• _Work instruction_
Skip the pictures and return every entry exactly as written.

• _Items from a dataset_
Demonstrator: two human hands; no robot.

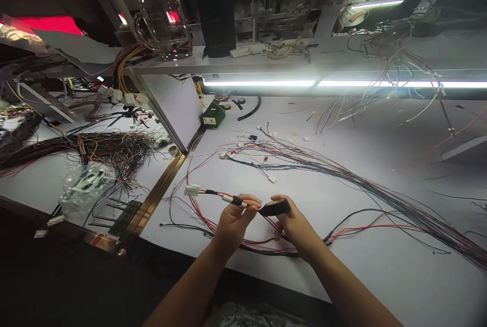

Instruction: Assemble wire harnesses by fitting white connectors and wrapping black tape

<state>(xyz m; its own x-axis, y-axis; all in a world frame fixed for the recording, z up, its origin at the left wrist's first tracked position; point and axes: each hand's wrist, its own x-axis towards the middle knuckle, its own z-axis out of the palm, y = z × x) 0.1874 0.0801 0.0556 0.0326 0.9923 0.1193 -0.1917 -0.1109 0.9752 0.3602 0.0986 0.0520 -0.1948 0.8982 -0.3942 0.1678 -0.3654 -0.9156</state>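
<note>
My left hand [236, 220] is closed, pinching a red wire bundle that carries a white sleeve [228, 198] and a black taped band [237, 201]. From that bundle a white connector [192, 190] sticks out to the left, with another black wrap [211, 192] behind it. My right hand [292, 223] grips a roll of black tape [275, 208], its tip close to my left fingertips. Whether a strip of tape runs between the hands is too small to tell. Red and black wires [262, 246] pass beneath both hands on the white table.
A long wire harness [353, 177] crosses the table to the right edge. Small connectors [271, 179] lie beyond my hands, with a green box [213, 116] near the divider [171, 109]. Tangled wires [114, 154] cover the left bench. Loose wires [403, 63] hang from the shelf [266, 67].
</note>
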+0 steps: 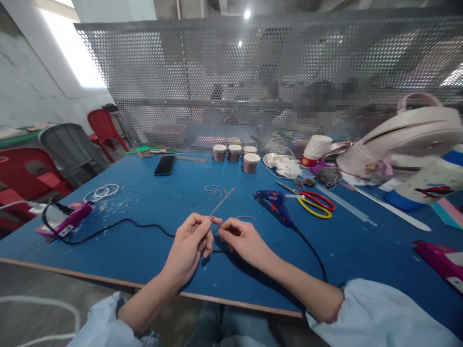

• _Response box_
Demonstrator: two human hands; no robot.


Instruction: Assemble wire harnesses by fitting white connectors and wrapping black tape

<state>(xyz m; its own x-axis, y-axis; all in a world frame fixed for the recording, z up, its origin at the left wrist's first tracked position; point and axes: each hand's wrist, its own x-axis towards the middle knuckle, its own z-axis out of the palm, y = z × x) 0.1874 0.0801 0.0556 0.0326 0.9923 0.1193 -0.1917 -0.1109 0.9752 0.3602 0.0986 0.0520 -0.1948 0.8982 -0.3942 0.1678 -0.3654 -0.9156</state>
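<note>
My left hand [236, 220] is closed, pinching a red wire bundle that carries a white sleeve [228, 198] and a black taped band [237, 201]. From that bundle a white connector [192, 190] sticks out to the left, with another black wrap [211, 192] behind it. My right hand [292, 223] grips a roll of black tape [275, 208], its tip close to my left fingertips. Whether a strip of tape runs between the hands is too small to tell. Red and black wires [262, 246] pass beneath both hands on the white table.
A long wire harness [353, 177] crosses the table to the right edge. Small connectors [271, 179] lie beyond my hands, with a green box [213, 116] near the divider [171, 109]. Tangled wires [114, 154] cover the left bench. Loose wires [403, 63] hang from the shelf [266, 67].
</note>
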+0 steps: 

The exercise has been completed.